Notice that I don’t say you are to discern if or whether you are called to serve.

I’m saying from this pulpit that if you are over the age of 5, you are 100% called to serve in this spiritual community.

It may be in a way that you’ve already served for years, on Altar Guild or Acolytes or Building and; Grounds, or it may be in a completely new way, as a Sunday School teacher or EYC leader or outreach project coordinator.

Your call will correspond to your gifts and abilities. If you are at an age where you do not drive after dark, you are not called to a ministry that will require that.

If you love the outdoors and hate numbers and math, there is a better chance you are called to garden ministry than to the finance committee.

Listen to your life and let it speak God’s call to you.

Find the place where your deep gladness and the world’s deep hunger intersect, as Frederick Buechner says—that is your call.

But if all that sounds a bit intimidating—discerning your Vocation with a capital V—start with the angel’s advice.

Get up and eat.

God knows I need to hear this advice and follow it more often.

Take care of yourself.

Have you thought of self-care as a key ingredient to discernment?

As you’re trying to understand how God is calling you to ministry, have you paid any attention to how well you’re looking after the basic necessities of physical and spiritual life?

What does it mean for us to “get up and eat”? Well, let’s take it down to brass tacks.

Eat good, healthful food. Get enough sleep. Exercise. Drink enough water; don’t drink too much alcohol. There are your physical basics.

Read your Bible. Spend some set aside time in prayer every day—more than just quick memos to God with requests tossed off on the run. Come to worship.

Find some way to express love for another person every day. Talk with someone else and listen to someone else about something deeper than football or the weather.

Those are the spiritual basics. That’s what the angel means when he says, “Get up and eat.”

Pay attention this week to how you’re doing with those basics.

And if there’s an area you need some work on, put in the time and effort to do it.

Then see if the channels of spiritual communication between you and God start to get a bit clearer.

If you care for yourself well, you’ll feel better. And if you feel better, new and deeper ministry seems more possible, more sustainable, even exciting.

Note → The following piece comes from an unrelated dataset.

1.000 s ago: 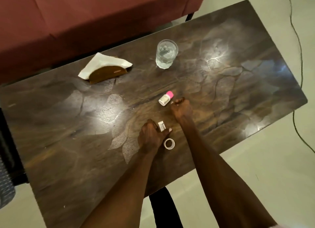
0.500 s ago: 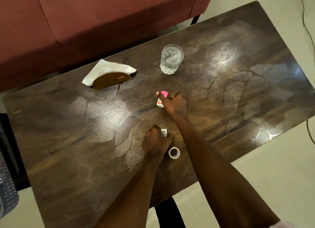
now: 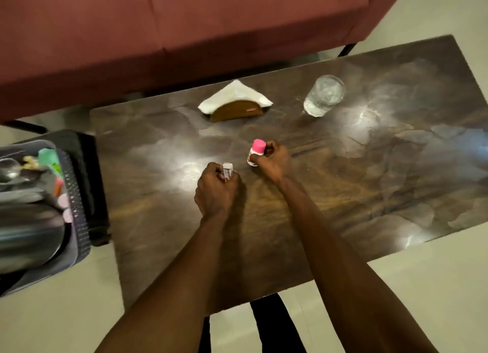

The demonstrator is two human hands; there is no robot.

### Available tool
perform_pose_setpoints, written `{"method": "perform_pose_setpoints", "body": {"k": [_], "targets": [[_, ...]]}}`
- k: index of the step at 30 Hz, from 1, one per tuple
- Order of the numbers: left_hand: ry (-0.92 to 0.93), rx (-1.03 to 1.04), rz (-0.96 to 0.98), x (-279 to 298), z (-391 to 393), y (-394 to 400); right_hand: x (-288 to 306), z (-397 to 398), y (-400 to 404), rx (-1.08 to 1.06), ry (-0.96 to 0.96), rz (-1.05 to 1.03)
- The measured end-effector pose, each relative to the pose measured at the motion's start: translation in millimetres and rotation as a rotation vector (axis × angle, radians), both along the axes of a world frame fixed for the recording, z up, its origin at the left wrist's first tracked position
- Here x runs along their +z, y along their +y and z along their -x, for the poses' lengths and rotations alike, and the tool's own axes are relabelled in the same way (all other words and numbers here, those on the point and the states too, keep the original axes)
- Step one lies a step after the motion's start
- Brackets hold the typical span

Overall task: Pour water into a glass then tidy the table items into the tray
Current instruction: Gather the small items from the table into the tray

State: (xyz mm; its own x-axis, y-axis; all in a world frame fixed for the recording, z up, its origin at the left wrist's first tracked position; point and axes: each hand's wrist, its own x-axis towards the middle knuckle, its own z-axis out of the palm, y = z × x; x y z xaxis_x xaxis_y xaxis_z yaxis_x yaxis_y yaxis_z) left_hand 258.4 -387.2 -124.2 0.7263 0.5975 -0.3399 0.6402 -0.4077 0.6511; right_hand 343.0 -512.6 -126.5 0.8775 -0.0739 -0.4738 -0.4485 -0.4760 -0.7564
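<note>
The dark bench [image 3: 369, 194] has lots of bare room on its right side. A tray [image 3: 79, 207] sits off its left edge, and what is inside looks blurry. A glass [image 3: 324, 95] of water stands near the far edge. The right hand [image 3: 273, 160] has its grip curled round a pink-capped bottle [image 3: 256, 150]. The left hand [image 3: 215, 187] pinches a small white box [image 3: 228, 172], partly hidden.
</note>
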Motion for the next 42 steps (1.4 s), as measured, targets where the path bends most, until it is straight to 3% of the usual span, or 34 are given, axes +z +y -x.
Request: {"method": "perform_pose_setpoints", "body": {"k": [9, 16, 28, 36, 42], "targets": [[-0.179, 0.330, 0.021, 48, 92, 177, 42, 74, 181, 0.363, -0.024, -0.139], [-0.014, 0.457, -0.133, 52, 177, 261, 55, 116, 290, 0.598, -0.024, -0.134], [0.358, 0.188, -0.370, 3, 218, 298, 28, 142, 377, 0.892, -0.087, 0.025], [0.342, 0.215, -0.319, -16, 205, 302, 9, 145, 399, 1.169, -0.337, 0.287], [0.447, 0.148, -0.318, -27, 202, 310, 2, 149, 409, 1.280, -0.467, 0.384]]}}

If you’re ready to lie down and die when you think about ministry, like Elijah, you need an angel of the Lord to tap you on the shoulder and say, “Get up and eat.” Consider this sermon that wake-up call.

If you’re going to answer the call of the still small voice, the call to commit to new and exciting ministry at St. Francis, first you have to answer the call to get up and eat.

You have to equip your body, mind, and heart to receive God’s guidance.

And you can answer the command to get up and eat right here in this worship service.

In just a few moments, you will be literally invited to get up and eat. The communion table will be spread, and the living bread of heaven, Jesus, our sustenance and life, will be given to you in Holy Communion.

The stakes are high. The world around us needs us to serve with courage and generosity.

The angel, the second time he wakes Elijah up, says, “Get up and eat, otherwise the journey will be too much for you.”

The journey of ministry can be challenging, and we have to walk into that with our eyes open.

But Jesus promises us that if we do get up and eat, if we do receive his grace and love every day in the most humble and practical of ways, we will be filled and sustained with the Holy Spirit.

“I am the bread of life,” he says, “Whoever comes to me will never be hungry, and whoever believes in me will never be thirsty.”

Today, here, together, let us hear the call to get up and eat.

Then tomorrow we will be able to feed the world.